__Goal of the exercise__: Exactly the lines from the opening of the data through the line containing "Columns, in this" should be reproduced, please, with nothing added.

__Provided data__:

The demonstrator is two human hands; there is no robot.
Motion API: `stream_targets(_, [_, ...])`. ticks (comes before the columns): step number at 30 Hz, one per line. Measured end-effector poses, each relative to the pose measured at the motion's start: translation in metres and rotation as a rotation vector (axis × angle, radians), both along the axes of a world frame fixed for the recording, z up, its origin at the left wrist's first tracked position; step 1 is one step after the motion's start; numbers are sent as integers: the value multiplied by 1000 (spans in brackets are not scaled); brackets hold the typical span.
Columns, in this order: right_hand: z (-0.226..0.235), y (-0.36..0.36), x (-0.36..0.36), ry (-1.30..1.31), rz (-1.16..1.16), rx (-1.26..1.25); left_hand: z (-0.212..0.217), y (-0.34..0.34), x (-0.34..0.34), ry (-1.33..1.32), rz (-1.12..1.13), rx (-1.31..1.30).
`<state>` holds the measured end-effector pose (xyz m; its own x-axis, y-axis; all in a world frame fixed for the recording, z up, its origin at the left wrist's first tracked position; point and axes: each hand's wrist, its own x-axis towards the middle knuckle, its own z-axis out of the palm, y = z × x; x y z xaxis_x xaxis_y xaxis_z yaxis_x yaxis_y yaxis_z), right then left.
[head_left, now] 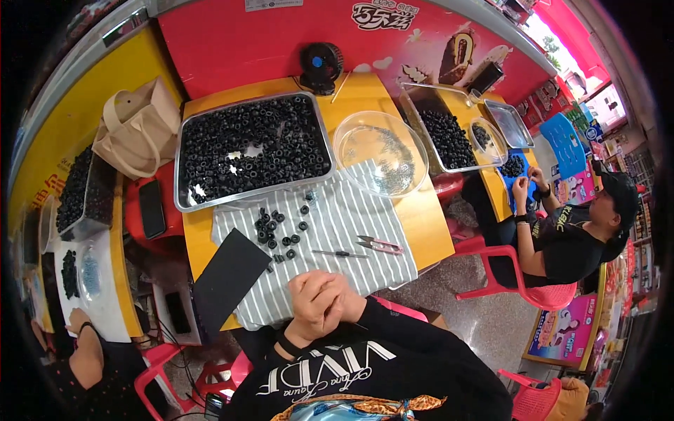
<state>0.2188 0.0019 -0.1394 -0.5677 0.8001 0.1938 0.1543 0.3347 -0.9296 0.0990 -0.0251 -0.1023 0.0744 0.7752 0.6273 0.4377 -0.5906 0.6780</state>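
Note:
My left hand [309,312], with a black band at its wrist, is clasped together with my right hand [349,299] in front of my chest. The fingers of both are folded closed, and no object shows in them. Just beyond lies a grey-and-white striped cloth [316,274] on the yellow table [437,235]. On the cloth are a small loose group of black rings [270,228], a slim dark pen-like tool [340,254] and red-handled thread snips [380,245]. A black flat sheet [233,279] lies at the cloth's left edge.
Farther back stand a metal tray [184,151] heaped with black rings, a round clear tub [339,144] of tiny pale parts and a black fan [321,67]. A phone [152,209] and beige bag [144,126] are left. Co-workers sit at both sides; one person's hands [528,186] work at right.

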Motion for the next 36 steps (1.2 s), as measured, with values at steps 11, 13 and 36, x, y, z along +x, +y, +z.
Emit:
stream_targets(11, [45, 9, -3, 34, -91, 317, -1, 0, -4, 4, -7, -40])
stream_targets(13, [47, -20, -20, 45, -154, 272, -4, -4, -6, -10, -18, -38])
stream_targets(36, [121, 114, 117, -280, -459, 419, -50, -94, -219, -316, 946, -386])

__Expected answer__:
The demonstrator is two human hands; there is no robot.
Motion API: `stream_targets(_, [_, ...])`. ticks (comes before the columns): step number at 30 Hz, one per line. Measured end-effector poses, each relative to the pose measured at the motion's start: translation in metres and rotation as a rotation vector (axis × angle, radians), both along the axes of a world frame fixed for the recording, z up, its origin at the left wrist's first tracked position; step 1 is one step after the motion's start; numbers are sent as integers: the value multiplied by 1000 (spans in brackets are not scaled); brackets hold the typical span.
Columns, in this order: right_hand: z (-0.226..0.235), y (-0.36..0.36), x (-0.36..0.36), ry (-1.30..1.31), rz (-1.16..1.16), rx (-1.26..1.25); left_hand: z (-0.212..0.217), y (-0.34..0.34), x (-0.34..0.34), ry (-1.33..1.32), rz (-1.12..1.13), rx (-1.31..1.30).

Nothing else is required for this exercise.